Cette annonce suit d’à peine deux semaines la publication d’un important document de recherche qui prouve que ces accords de PPP coûtent plus cher qu’un modèle public. Le rapport, qui s’intitule Doing The Math: Why P3s for Alberta Schools Don’t Add Up, explique que la décision de privatiser le financement de ces écoles ne fait aucun sens sur le plan fiscal puisque le gouvernement – en dilapidant les taux d’emprunt offerts à la province de l’Alberta – gaspille des actifs qui pourraient permettre la construction d’un nombre encore plus élevé d’écoles.

Lorsque les médias ont communiqué avec lui concernant ce rapport, le ministre de l’Éducation a déclaré publiquement qu’il n’avait pas l’intention de le lire. Aujourd’hui, il a déclaré ceci : « Notre gouvernement a la responsabilité de veiller à ce que tout accord de partenariat ne soit conclu qu’au terme d’une considération attentive et dans les meilleurs intérêts des étudiants et des contribuables. »

« Nous osons espérer que le ministre Liepert est sincère lorsqu’il reconnaît la responsabilité de son gouvernement de veiller à ce que ces accords soient dans les meilleurs intérêts des étudiants et des contribuables, de commenter le président du SCFP-Alberta, D’Arcy Lanovaz.
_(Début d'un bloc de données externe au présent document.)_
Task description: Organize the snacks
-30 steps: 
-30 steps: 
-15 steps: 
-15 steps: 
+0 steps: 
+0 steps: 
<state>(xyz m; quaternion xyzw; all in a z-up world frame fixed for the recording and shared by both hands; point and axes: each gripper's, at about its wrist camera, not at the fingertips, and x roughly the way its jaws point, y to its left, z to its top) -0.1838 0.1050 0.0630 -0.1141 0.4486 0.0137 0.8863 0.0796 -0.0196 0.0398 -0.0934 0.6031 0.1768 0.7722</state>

Le cas échéant, nous nous ferons un très grand plaisir de lui transmettre une autre copie de notre rapport. »

Le rapport, fruit du travail du réputé chercheur Hugh MacKenzie, se trouvera sous peu entre les mains de tous les commissaires scolaires de la province.
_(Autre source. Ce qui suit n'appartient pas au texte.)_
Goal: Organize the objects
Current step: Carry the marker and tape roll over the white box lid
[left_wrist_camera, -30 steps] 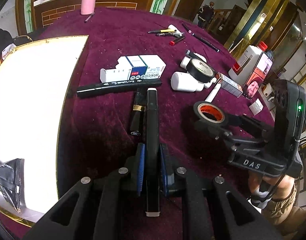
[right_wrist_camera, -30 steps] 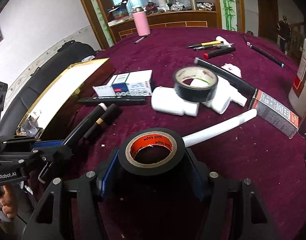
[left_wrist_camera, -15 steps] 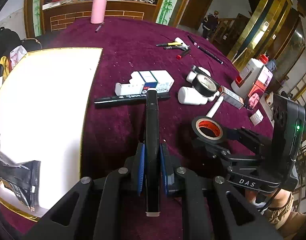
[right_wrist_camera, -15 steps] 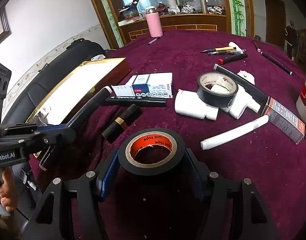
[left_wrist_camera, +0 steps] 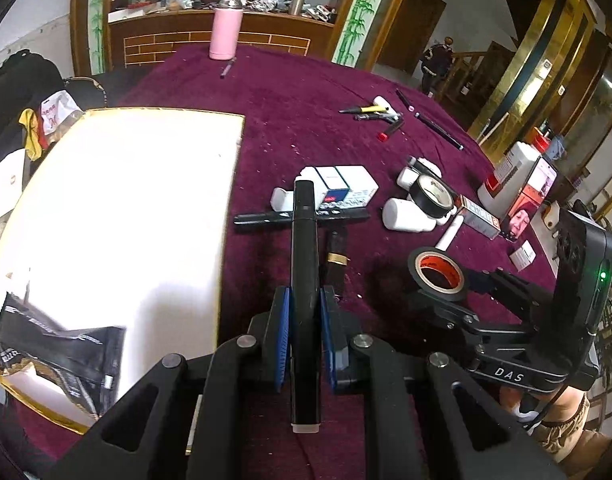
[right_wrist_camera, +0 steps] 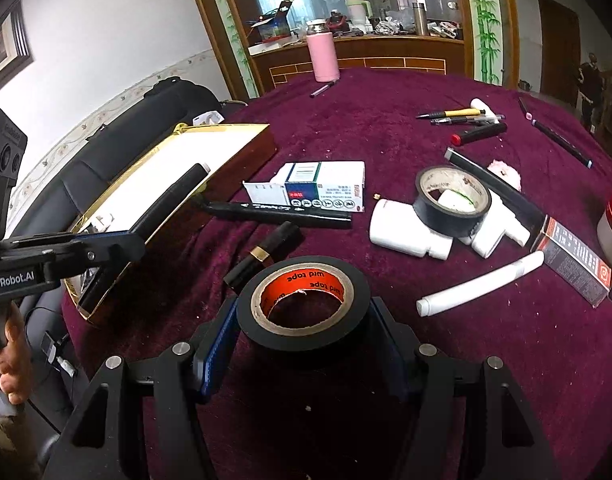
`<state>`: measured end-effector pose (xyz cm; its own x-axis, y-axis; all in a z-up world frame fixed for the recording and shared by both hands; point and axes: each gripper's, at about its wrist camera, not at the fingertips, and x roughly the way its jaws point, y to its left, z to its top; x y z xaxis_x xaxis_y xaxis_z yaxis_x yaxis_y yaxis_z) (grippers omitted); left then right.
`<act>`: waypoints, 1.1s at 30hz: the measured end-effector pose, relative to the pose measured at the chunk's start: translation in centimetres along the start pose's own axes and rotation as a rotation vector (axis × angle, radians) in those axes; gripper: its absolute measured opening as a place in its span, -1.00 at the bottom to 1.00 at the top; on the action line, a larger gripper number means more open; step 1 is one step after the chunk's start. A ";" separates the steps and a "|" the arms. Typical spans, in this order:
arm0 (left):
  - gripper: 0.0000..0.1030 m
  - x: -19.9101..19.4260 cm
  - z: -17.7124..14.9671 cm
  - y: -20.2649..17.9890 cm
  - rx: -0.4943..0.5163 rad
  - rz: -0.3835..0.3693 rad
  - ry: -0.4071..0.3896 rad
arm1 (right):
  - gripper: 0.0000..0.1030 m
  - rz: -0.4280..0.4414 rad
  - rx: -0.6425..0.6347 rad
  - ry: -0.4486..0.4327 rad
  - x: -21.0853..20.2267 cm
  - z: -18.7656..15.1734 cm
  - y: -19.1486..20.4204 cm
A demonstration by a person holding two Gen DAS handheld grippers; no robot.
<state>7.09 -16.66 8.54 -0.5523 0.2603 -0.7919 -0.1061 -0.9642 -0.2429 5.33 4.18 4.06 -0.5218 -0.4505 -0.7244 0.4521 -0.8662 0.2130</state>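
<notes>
We saw the left gripper (left_wrist_camera: 304, 344) clamped tight on a black marker (left_wrist_camera: 304, 280) that pointed to twelve o'clock in its own view. The right gripper (right_wrist_camera: 301, 320) held its jaws wide against the sides of a black tape roll with an orange core (right_wrist_camera: 303, 300), lifted clear of the maroon tablecloth (right_wrist_camera: 386, 128).

Only the left view showed the black packet (left_wrist_camera: 61, 344) lying in the gold-edged white tray (left_wrist_camera: 125, 200), at eight o'clock. Only the right view showed the tray's brown side wall and the hand (right_wrist_camera: 13, 364) at its eight o'clock.

We counted two tape rolls, the second (right_wrist_camera: 452, 200) resting on two white bottles (right_wrist_camera: 406, 228) at two o'clock, one white box (right_wrist_camera: 322, 186), one white tube (right_wrist_camera: 482, 284), and one pink flask (right_wrist_camera: 324, 58) at twelve.
</notes>
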 end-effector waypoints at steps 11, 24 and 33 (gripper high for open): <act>-0.72 -1.7 0.2 2.5 -0.043 0.044 -0.044 | 0.32 0.016 -0.036 -0.014 -0.1 0.8 1.6; -0.72 -3.7 -0.3 7.3 -0.125 0.128 -0.096 | 0.32 0.054 -0.097 -0.012 0.8 1.5 4.8; -0.72 -3.6 -0.6 9.8 -0.164 0.178 -0.094 | 0.33 0.092 -0.150 0.001 1.7 1.9 7.2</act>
<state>8.54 -27.03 8.61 -0.6253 0.0740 -0.7769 0.1312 -0.9714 -0.1980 6.38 -3.23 5.61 -0.4724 -0.5261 -0.7071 0.6011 -0.7791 0.1780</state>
« Le SCFP représente près de 8000 travailleurs et travailleuses du secteur de l’éducation dans cette province, de poursuivre M. Lanovaz. De plus, nous habitons et travaillons dans les collectivités touchées par la crise du financement de l’infrastructure. Nous sommes bien sensibilisés au besoin urgent de nouveaux établissements d’enseignement. Toutefois, l’urgence ne justifie pas la décision d’aller de l’avant avec un accord s’étant déjà traduit par le report de la construction de nouvelles écoles depuis plus d’un an. »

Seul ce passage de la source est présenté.